== Exercise description ==
The data should be written out in full, exactly as it stands, and the pictures dropped.

━━━━━ Dataset excerpt

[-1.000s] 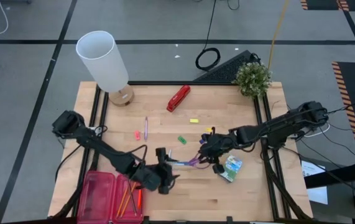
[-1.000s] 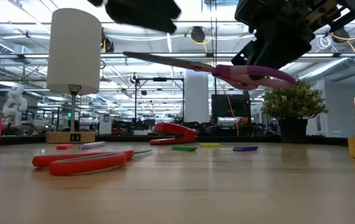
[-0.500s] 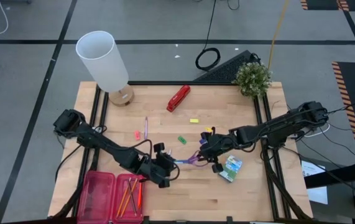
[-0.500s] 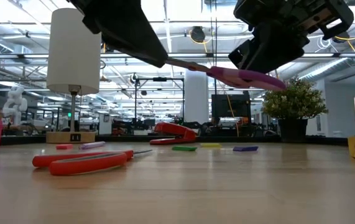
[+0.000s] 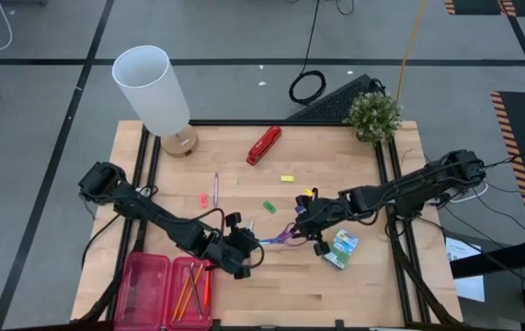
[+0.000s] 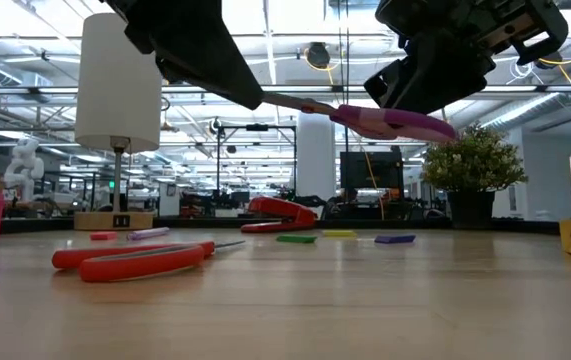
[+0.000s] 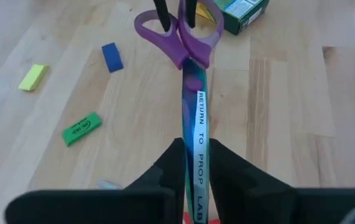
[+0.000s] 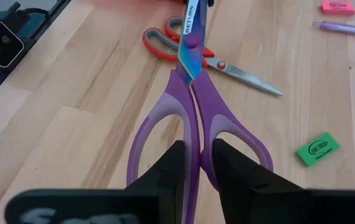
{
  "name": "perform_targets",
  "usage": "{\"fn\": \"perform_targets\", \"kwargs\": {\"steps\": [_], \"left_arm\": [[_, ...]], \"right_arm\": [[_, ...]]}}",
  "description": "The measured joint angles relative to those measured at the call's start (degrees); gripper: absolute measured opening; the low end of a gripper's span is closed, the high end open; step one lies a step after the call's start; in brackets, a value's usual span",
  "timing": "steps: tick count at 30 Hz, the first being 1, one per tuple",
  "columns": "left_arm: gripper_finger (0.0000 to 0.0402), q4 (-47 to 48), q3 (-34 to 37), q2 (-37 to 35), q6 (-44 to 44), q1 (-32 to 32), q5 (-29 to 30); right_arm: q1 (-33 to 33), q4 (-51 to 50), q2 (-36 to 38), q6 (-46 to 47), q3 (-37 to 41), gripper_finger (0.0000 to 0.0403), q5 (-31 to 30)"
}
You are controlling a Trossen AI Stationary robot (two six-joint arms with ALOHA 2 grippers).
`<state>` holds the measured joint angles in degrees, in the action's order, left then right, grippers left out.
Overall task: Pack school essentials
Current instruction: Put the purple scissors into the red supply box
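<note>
With pencils already lying in the pink case at lower left, the purple-handled scissors are hanging mid-frame above the bench, handles pinched by the right gripper, blade by the left gripper, while red-handled scissors, erasers and crayon box are waiting outside.

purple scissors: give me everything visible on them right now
The purple scissors have glossy plastic-looking purple handle loops and closed iridescent metal blades bearing a white label strip with printed lettering. They hang roughly level above the table, touching nothing on it. The left claw pinches the blades; the right claw grips the handles between the loops, so both arms hold them mid-handover.
</note>
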<state>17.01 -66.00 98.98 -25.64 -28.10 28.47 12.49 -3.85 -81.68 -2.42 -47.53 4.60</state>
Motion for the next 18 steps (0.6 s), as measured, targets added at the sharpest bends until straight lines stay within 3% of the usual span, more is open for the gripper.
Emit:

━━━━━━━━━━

== Exercise result ==
[-1.000s] 
[-1.000s] 
[-0.500s] 
[-0.500s] 
[+0.000s] 
[+0.000s] 
[+0.000s] 
[+0.000s] 
{
  "name": "perform_targets",
  "usage": "{\"fn\": \"perform_targets\", \"kwargs\": {\"steps\": [_], \"left_arm\": [[_, ...]], \"right_arm\": [[_, ...]]}}",
  "description": "The measured joint angles relative to those measured at the call's start (degrees); gripper: absolute measured opening; the low end of a gripper's span is closed, the high end open; step one lies a step after the call's start; in brackets, a value's usual span",
  "timing": "steps: tick count at 30 Hz, the first being 1, one per tuple",
  "columns": "left_arm: gripper_finger (0.0000 to 0.0402), q4 (-47 to 48), q3 (-34 to 37), q2 (-37 to 35), q6 (-44 to 44), q1 (-32 to 32), q5 (-29 to 30); right_arm: q1 (-33 to 33), q4 (-51 to 50), q2 (-36 to 38), q6 (-46 to 47), q3 (-37 to 41), gripper_finger (0.0000 to 0.0403), q5 (-31 to 30)"
}
You are controlling a Trossen AI Stationary robot (two six-joint arms with ALOHA 2 grippers).
`<state>` holds the measured joint angles in degrees, in the action's order, left then right, grippers left out.
Overall task: Pack school essentials
Current instruction: Put the purple scissors into the red supply box
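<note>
With pencils already lying in the pink case at lower left, the purple-handled scissors are hanging mid-frame above the bench, handles pinched by the right gripper, blade by the left gripper, while red-handled scissors, erasers and crayon box are waiting outside.

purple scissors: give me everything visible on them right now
The purple scissors have glossy plastic-looking purple handle loops and closed iridescent metal blades bearing a white label strip with printed lettering. They hang roughly level above the table, touching nothing on it. The left claw pinches the blades; the right claw grips the handles between the loops, so both arms hold them mid-handover.
</note>
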<state>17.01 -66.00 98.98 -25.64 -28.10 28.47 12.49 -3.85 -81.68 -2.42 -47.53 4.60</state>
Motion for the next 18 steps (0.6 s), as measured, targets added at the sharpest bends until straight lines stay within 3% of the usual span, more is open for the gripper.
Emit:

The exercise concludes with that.